The point of this project is a production ready solution for running WHMCS in docker under Traefik reverse proxy. There's already a couple other projects attempting something similar. However, they are either meant for development only, are outdated and/or not optimized to be ran under Traefik. This project complies with all of the official WHMCS security and packages recommendations that are found at "Further Security Steps" and "System Environment Guide".
Note
This exact installation is currently being used in live production. It is being actively maintained and tested. PRs, suggestions and issue reports are more than welcome. Consider leaving a star if you found this project helpful! ❤️
- Pre-built docker images: whmcs-nginx and whmcs-php-fpm, ready to be deployed
- As minimal as possible, includes only configuration and dependencies needed to run WHMCS
- Based on official images: nginx and php-fpm, no weird and obscure base image
- Follows best practices according to official WHMCS docs (references are provided below)
- Uses WHMCS public API to download WHMCS files into docker volume automatically
- Modular scripts to automate parts of installation and configuration (more info in docker-images branch)

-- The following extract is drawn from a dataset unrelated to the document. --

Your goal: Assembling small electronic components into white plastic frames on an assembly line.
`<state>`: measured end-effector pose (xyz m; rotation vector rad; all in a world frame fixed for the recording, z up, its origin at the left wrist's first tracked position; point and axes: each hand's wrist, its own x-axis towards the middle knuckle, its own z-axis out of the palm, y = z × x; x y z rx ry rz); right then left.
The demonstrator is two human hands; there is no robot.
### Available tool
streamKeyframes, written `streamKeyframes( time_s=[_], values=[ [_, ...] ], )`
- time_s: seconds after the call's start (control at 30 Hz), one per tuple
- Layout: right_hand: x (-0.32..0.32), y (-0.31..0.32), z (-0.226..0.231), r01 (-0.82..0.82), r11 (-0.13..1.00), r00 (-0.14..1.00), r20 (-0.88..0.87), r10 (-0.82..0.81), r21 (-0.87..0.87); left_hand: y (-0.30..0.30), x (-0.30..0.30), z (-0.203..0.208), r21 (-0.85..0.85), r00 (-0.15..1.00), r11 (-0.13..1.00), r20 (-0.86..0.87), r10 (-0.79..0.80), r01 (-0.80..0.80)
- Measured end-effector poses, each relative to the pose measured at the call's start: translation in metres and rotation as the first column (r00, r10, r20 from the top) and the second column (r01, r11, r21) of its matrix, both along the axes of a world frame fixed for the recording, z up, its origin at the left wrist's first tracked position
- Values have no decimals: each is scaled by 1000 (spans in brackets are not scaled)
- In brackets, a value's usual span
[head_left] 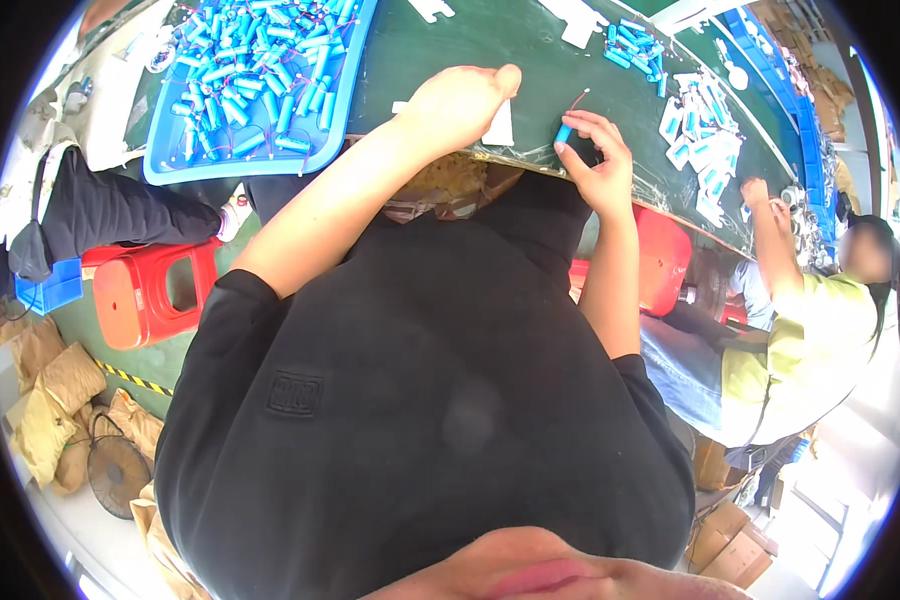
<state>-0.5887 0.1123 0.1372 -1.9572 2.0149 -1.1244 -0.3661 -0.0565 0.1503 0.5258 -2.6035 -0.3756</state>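
Near my edge of the bench (410, 45), my right grip (602, 162) pinches a blue cylinder (563, 132), long axis pointing away; left grip (460, 105) curls leftward of it, hold unclear.

No words or numbers can be read clearly. A raised, tone-on-tone square emblem (295, 394) sits on the left chest of the wearer's black short-sleeved shirt (450, 330), its framed, block-like characters too faint to make out. Yellow-and-black striped tape (135, 378) runs as a wordless marking along the green floor (160, 362), and any print on the blue cylindrical cells (248, 143) is too small to tell.
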Motion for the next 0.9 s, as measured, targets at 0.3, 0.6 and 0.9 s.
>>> streamKeyframes(
  time_s=[0.3,0.6,0.9],
  values=[
    [40,-36,23,-185,979,979,75,191,-88,38,58,36,819,850,242,-524,-53,520],
    [44,-49,10,-303,953,948,110,300,9,38,114,-40,936,956,300,-98,-276,183],
    [45,-53,0,-355,932,934,-52,352,-77,21,86,-159,352,772,862,632,68,-364]
  ],
)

- Dokploy support, easily deploy WHMCS using provided docker compose in
whmcs-dokploy
The _base directory currently only includes Traefik. If you're already using Traefik, you can use it as a guide and plug & play the whmcs part into your existing setup. Directory whmcs-dokploy can be ignored. If you're interested in using Dokploy, read the instructions found inside of whmcs-dokploy.
Both _base and whmcs has directories called compose (stores compose file and .env) and data (stores all of data generated by compose). This is just a structure I came up with that I use for all my projects.
To simplify installation further, pre-built docker images with dependencies and configuration are used for this setup. These images can be inspected in the docker-images branch.
This project uses Nginx instead of Apache as a web server, WHMCS was developed with Apache in mind so few extra steps are required to achieve production ready setup. Majority of modifications have been already implemented, rest of manual modifications are covered in the guide below.
- Domain
- Valid WHMCS license
Clone repository
git clone https://github.com/EdyTheCow/docker-whmcs.git
Set correct acme.json permissions
Navigate to _base/data/traefik/ and run:
sudo chmod 600 acme.json
Create docker network
docker network create docker-whmcs-network
Generate basic auth user and password
This will set a basic auth for WHMCS admin page. Setting this up is highly recommended. In practice this means, as an admin you'll have to login with basic auth and then login with WHMCS admin credentials. This is extremely effective against bots and endless spam of attempted and failed logins. Basic auth is usually cached by web browser, normally you'll only need to login once. This will not affect normal users, only admins.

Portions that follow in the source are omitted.